Il semble que le voisinage du monastère de Radegonde, et que le caractère même de cette femme si douce et si vénérée, aient répandu alors sur l’église de Poitiers un esprit d’indulgence qui la distinguait entre toutes les autres. C’est du moins la seule explication possible de l’accueil charitable qu’un homme à la fois proscrit et excommunié trouva au sein de cette église, après avoir vu se fermer devant lui l’asile de saint Martin de Tours et les basiliques de Paris. La joie d’être à la fin en pleine sûreté fut grande pour Leudaste, mais elle passa vite ; et bientôt il n’éprouva plus qu’un sentiment insupportable pour sa vanité, l’humiliation d’être l’un des plus pauvres parmi ceux qui partageaient avec lui l’asile de Saint-Hilaire. Pour s’y dérober, et pour satisfaire des goûts invétérés de sensualité et de débauche, il organisa en bande de voleurs les plus scélérats et les plus déterminés d’entre ses compagnons de refuge. Chaque fois que l’absence ou l’incurie des officiers royaux laissait la ville sans gardes, l’ex-comte de Tours, averti par des espions, sortait de la basilique de Saint-Hilaire, à la tête de sa troupe, et, courant à quelque maison qu’on lui avait signalée comme opulente, il y enlevait par effraction l’argent et la vaisselle de prix, ou rançonnait à merci le propriétaire épouvanté[2]. Chargés de butin, les bandits rentraient aussitôt dans l’enceinte de la basilique, où ils faisaient leur partage ; puis mangeaient et buvaient ensemble, se querellaient ou jouaient aux dés.

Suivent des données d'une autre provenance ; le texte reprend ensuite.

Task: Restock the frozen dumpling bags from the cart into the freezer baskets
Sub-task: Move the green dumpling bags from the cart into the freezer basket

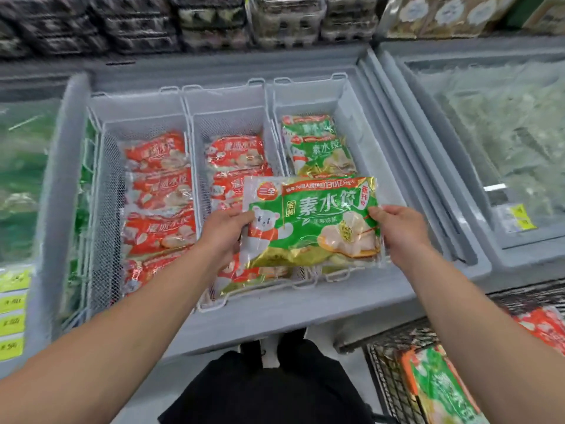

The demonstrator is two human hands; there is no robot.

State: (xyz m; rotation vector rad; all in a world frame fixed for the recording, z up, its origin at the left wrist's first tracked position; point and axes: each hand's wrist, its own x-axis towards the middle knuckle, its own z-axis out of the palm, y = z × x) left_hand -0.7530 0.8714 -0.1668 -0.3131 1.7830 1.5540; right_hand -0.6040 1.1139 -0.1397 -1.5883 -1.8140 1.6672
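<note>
A green dumpling bag (315,221) with a white bear on it hangs flat above the front of the right freezer basket (342,96). My left hand (221,232) grips its left edge and my right hand (397,229) grips its right edge. Deeper in that right basket lie two more green bags (318,148). The middle basket (226,99) holds red bags (235,153), and the left basket (137,108) holds several red bags (159,191). The wire cart (394,381) at the bottom right carries a green bag (440,390) and a red bag (544,327).
The grey freezer rim (275,319) runs in front of me. A closed glass-lid freezer (501,142) stands to the right, another with green packs (21,179) to the left. Yellow price tags (12,313) line the left front. Stacked trays (214,22) fill the shelf behind.
</note>
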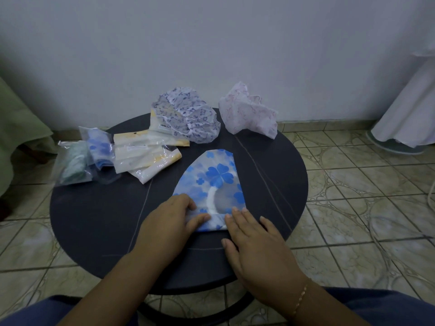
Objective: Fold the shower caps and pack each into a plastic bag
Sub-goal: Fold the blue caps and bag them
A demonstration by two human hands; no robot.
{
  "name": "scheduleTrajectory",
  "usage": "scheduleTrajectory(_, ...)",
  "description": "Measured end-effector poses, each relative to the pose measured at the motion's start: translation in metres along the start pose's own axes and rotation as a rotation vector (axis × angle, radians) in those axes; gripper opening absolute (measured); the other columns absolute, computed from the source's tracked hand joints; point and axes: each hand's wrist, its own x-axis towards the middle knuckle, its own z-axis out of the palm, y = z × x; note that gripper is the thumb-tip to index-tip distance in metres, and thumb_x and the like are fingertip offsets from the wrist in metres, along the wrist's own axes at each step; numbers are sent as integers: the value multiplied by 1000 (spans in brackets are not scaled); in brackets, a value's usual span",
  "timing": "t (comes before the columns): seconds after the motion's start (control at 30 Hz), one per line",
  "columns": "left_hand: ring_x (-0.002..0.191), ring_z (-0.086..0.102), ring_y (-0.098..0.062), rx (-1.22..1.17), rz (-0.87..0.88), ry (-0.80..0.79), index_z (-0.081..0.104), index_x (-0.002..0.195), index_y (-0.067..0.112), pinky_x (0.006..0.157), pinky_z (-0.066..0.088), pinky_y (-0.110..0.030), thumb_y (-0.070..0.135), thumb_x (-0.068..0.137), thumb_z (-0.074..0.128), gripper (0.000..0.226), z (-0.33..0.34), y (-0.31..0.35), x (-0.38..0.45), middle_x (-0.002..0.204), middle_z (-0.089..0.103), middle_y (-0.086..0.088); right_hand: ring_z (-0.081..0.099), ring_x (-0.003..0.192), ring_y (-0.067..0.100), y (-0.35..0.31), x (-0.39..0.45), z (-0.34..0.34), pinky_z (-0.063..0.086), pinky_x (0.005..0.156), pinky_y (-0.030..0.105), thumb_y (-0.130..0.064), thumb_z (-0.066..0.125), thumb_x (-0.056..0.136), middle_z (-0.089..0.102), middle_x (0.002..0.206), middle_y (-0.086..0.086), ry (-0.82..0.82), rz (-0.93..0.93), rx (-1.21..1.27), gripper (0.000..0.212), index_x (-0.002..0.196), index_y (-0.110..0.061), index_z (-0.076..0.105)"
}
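A shower cap with blue clover flowers [215,177] lies flattened and partly folded on the round dark table [98,215]. My left hand [169,222] pinches its near left corner, fingers curled over the fold. My right hand [254,238] lies flat with straight fingers, fingertips pressing the cap's near right edge. A crumpled purple-flowered cap [188,116] and a crumpled pink cap [247,112] sit at the table's far side. Empty plastic bags [141,156] lie in a pile at the left. Two packed bags, one with a blue cap [100,147] and one with a green cap [73,164], rest at the left edge.
A white wall stands right behind the table. Tiled floor [353,184] surrounds it. White cloth [409,109] hangs at the far right and green cloth [16,114] at the far left. My knees in blue are below the table's near edge.
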Motion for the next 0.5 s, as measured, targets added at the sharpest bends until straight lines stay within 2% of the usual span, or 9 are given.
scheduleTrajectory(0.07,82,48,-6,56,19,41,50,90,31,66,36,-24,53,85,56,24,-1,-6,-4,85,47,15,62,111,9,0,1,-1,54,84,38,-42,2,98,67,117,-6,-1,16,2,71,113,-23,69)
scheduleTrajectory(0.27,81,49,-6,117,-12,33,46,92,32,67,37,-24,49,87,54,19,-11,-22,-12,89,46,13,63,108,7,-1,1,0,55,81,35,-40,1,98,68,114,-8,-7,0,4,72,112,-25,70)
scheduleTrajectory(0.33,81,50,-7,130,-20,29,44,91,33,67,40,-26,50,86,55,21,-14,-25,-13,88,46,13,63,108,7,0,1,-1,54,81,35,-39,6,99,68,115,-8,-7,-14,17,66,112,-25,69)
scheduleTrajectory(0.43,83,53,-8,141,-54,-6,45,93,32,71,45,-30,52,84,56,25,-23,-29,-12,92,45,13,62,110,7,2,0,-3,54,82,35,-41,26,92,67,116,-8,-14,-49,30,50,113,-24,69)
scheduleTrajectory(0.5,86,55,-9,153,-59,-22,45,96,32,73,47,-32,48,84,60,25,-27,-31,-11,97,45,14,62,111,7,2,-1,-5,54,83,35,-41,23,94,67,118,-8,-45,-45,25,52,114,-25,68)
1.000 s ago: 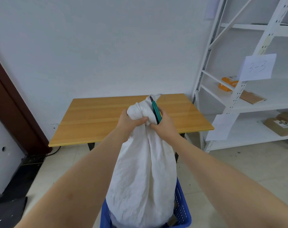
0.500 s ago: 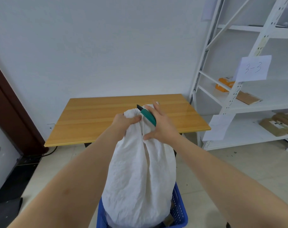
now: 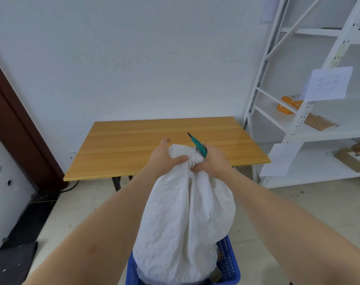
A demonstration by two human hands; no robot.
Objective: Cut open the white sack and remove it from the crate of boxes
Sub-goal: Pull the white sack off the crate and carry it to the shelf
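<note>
White wall fills the back of the room, with a wooden table (image 3: pixel 154 140) pushed against it and a white metal shelving rack (image 3: pixel 298 124) standing at the table's right end. Taped to one upright of the rack is a paper sign (image 3: pixel 329 83) handwritten "3-3"; a second sheet (image 3: pixel 280 159) hangs lower down, its writing too faint to read. On the shelves lie an orange box (image 3: pixel 289 103), a flat piece of cardboard (image 3: pixel 319 123) and a brown carton (image 3: pixel 354 159) with a white label that cannot be made out.

Down on the tiled floor, in front of the table's near edge, a blue plastic crate (image 3: pixel 228 266) holds the white sack (image 3: pixel 185 223), which rises upright out of it. The person's left hand (image 3: pixel 164 157) grips the gathered neck of the sack, thumb curled over the bunched cloth. The right hand (image 3: pixel 212 163) pinches the neck from the other side, fingers wrapped around both the cloth and a green-handled utility knife (image 3: pixel 198 145). The knife's blade end points up and away over the tabletop, clear of the cloth.
</note>
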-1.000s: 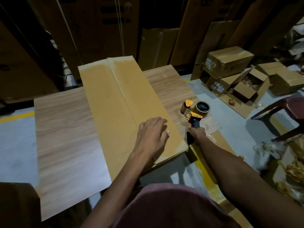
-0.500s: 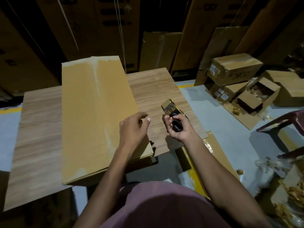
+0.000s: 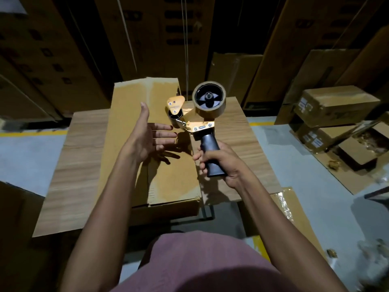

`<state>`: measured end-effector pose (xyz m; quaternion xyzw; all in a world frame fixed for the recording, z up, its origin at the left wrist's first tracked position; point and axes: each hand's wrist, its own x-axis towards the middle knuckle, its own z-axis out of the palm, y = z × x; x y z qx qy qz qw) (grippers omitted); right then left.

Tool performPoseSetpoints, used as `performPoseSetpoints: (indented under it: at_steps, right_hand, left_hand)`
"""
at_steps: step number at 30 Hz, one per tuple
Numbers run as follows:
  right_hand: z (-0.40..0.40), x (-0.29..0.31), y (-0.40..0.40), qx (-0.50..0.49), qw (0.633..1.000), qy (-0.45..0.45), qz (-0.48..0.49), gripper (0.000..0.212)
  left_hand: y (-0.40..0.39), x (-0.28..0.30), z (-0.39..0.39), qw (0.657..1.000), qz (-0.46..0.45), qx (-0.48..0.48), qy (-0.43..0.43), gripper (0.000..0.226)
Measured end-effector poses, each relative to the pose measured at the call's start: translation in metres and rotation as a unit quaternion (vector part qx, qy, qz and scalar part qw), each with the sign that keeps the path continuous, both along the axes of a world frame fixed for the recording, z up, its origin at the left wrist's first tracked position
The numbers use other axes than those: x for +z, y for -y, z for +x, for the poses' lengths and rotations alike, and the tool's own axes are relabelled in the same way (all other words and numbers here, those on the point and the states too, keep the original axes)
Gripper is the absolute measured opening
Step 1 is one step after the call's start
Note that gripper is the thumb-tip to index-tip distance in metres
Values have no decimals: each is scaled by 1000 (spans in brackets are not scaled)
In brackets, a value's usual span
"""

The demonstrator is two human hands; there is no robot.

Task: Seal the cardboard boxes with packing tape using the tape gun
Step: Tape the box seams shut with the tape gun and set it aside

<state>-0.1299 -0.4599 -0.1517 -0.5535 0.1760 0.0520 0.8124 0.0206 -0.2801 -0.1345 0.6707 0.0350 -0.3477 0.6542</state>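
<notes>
A long flat cardboard box (image 3: 128,114) lies lengthwise on the wooden table (image 3: 82,157), its two top flaps meeting in a centre seam. My right hand (image 3: 219,163) grips the black handle of the tape gun (image 3: 200,114) and holds it upright above the box's right edge. The gun has an orange frame and carries a roll of brown tape (image 3: 209,100). My left hand (image 3: 150,134) hovers over the box with palm up and fingers spread, just left of the gun's front roller, touching nothing.
Closed and open cardboard boxes (image 3: 336,106) stand on the floor at the right. Tall cartons (image 3: 147,34) line the back wall. A flattened cardboard sheet (image 3: 280,207) lies on the floor by the table's near right corner.
My right hand has lifted the tape gun off the table and turned it upright in front of me. My left hand left the box top and opened beside the gun.
</notes>
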Motion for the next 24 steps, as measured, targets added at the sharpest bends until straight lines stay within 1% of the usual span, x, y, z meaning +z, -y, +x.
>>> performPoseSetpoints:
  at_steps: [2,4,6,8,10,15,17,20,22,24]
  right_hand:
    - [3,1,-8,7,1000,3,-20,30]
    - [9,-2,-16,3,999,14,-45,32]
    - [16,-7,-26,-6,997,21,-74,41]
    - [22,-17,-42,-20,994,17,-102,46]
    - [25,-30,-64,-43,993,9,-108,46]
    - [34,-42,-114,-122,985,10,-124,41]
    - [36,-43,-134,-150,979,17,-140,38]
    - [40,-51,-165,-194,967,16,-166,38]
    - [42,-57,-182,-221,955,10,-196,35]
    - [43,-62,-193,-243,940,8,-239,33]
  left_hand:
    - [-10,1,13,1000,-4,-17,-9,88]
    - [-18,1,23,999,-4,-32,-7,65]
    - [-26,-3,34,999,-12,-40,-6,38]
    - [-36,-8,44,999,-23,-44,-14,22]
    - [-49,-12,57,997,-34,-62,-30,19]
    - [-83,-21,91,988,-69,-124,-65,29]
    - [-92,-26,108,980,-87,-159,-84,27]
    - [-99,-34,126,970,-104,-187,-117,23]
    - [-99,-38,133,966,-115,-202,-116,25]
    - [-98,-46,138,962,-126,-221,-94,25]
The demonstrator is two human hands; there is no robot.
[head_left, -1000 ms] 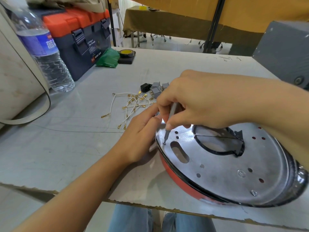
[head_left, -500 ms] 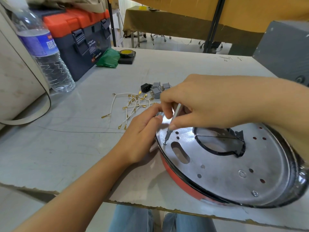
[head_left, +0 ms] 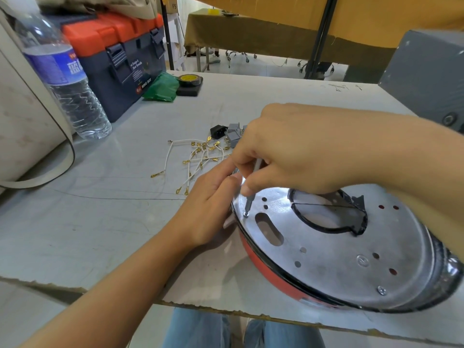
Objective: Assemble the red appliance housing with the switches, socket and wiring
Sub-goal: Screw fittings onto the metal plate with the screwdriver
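Observation:
The red appliance housing (head_left: pixel 276 272) lies upside down at the table's near right, its silver base plate (head_left: pixel 326 247) facing up. My right hand (head_left: pixel 296 151) grips a thin screwdriver (head_left: pixel 251 194) whose tip stands on a screw (head_left: pixel 246 214) at the plate's left rim. My left hand (head_left: pixel 211 204) rests against the housing's left edge, fingers straight beside the tool. White wires with gold terminals (head_left: pixel 195 156) lie behind it. Grey switches (head_left: pixel 233 133) and a black socket (head_left: pixel 216 131) sit just beyond, partly hidden by my right hand.
A water bottle (head_left: pixel 67 81) and an orange-and-blue toolbox (head_left: pixel 120 51) stand at the far left. A green bag (head_left: pixel 160 87) and a tape roll (head_left: pixel 190 80) lie behind the wires. A grey box (head_left: pixel 426 76) stands far right. The table's ragged near edge (head_left: pixel 100 288) runs below the housing.
My right hand has shifted slightly on the screwdriver while its tip stays on the same screw. My left hand and the housing have barely moved.

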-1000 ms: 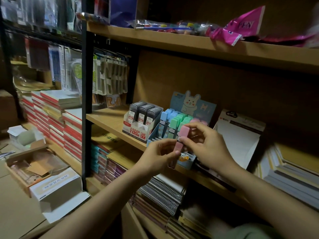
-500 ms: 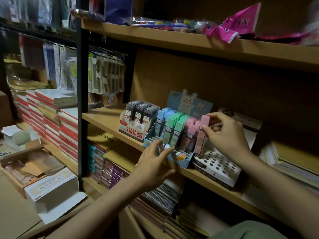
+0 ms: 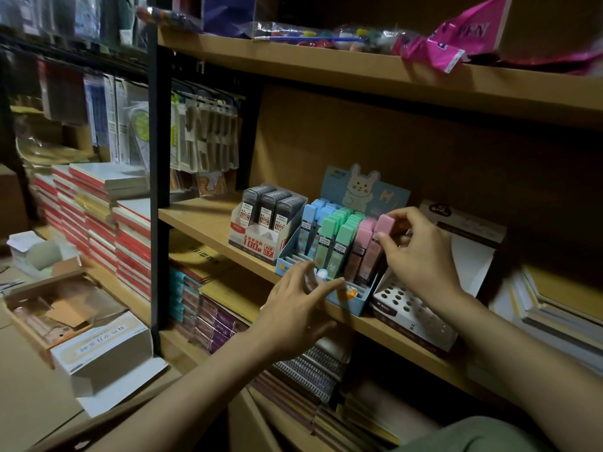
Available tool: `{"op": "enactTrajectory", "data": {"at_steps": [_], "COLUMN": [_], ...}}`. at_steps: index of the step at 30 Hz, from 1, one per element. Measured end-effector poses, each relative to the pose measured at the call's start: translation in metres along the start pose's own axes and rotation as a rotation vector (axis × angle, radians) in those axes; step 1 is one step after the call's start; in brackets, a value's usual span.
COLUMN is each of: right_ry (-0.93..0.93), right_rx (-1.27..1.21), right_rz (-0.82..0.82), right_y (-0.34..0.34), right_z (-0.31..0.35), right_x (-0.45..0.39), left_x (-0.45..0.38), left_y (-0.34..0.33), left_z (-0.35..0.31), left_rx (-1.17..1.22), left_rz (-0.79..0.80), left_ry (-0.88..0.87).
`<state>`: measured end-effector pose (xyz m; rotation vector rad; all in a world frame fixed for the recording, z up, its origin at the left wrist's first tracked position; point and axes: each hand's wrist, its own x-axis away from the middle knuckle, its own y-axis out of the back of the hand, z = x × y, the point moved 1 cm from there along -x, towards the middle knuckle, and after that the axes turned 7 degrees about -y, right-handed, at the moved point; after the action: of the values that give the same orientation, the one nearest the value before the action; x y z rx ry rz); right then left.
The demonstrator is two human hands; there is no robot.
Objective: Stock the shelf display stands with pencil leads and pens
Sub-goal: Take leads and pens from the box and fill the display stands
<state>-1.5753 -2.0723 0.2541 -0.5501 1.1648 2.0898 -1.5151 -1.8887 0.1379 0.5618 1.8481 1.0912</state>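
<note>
A blue display stand (image 3: 350,301) with a rabbit card stands on the middle wooden shelf (image 3: 202,220). It holds blue, green and pink pencil lead cases. My right hand (image 3: 416,252) pinches the top of a pink lead case (image 3: 378,246) standing in the stand's right row. My left hand (image 3: 300,308) rests with spread fingers against the stand's front edge. To the left, a white stand (image 3: 254,239) holds three rows of dark lead cases.
A white pen stand (image 3: 411,308) with round holes sits right of the blue stand, a white box (image 3: 470,243) behind it. Stacked notebooks (image 3: 98,216) fill the left shelves. Open cardboard boxes (image 3: 65,314) lie at the lower left. Pink packets (image 3: 456,44) sit on the top shelf.
My right hand carried the pink lead case from in front of the stand up into its right row. My left hand let go of the case and dropped to the stand's front edge.
</note>
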Motion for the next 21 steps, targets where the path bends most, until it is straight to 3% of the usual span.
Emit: {"op": "enactTrajectory", "data": {"at_steps": [9, 21], "right_ry": [0.004, 0.035], "right_rx": [0.046, 0.157], "right_rz": [0.113, 0.068], "right_y": [-0.004, -0.001], "right_z": [-0.009, -0.011], "right_x": [0.012, 0.015], "left_x": [0.001, -0.001], "left_y": [0.0, 0.01], "left_z": [0.002, -0.002], "left_rx": [-0.021, 0.034], "left_rz": [0.043, 0.063], "left_ry": [0.009, 0.012]}}
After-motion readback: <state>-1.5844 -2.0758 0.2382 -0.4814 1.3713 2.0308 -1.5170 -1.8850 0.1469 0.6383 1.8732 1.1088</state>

Souvent le saint asile devenait le théâtre de désordres encore plus honteux. Leudaste y attirait des femmes de mauvaise vie, dont quelques-unes, mariées, furent surprises avec lui en adultère sous les portiques du parvis[3]. Soit qu’au bruit de ces scandales, un ordre, parti de la cour de Soissons, eût prescrit l’exécution rigoureuse de la sentence portée à Braine, soit que Radegonde

  1. Ille vero cernens se jamjamque capi, relictis rebus, basilicam sancti Hilarii Pictavensis expetiit. Berulfus vero dux res captas regi transmisit. (Greg. Turon. Hist. lib. v, pag. 264.)
  2. Leudastes enim egrediebatur de basilica, et inruens in domos diversorum prædas publicas exercebat. (Ibid.)
  3. Sed et in adulteriis sæpè infrà ipsam sanctam porticum deprehensus est. (Ibid.)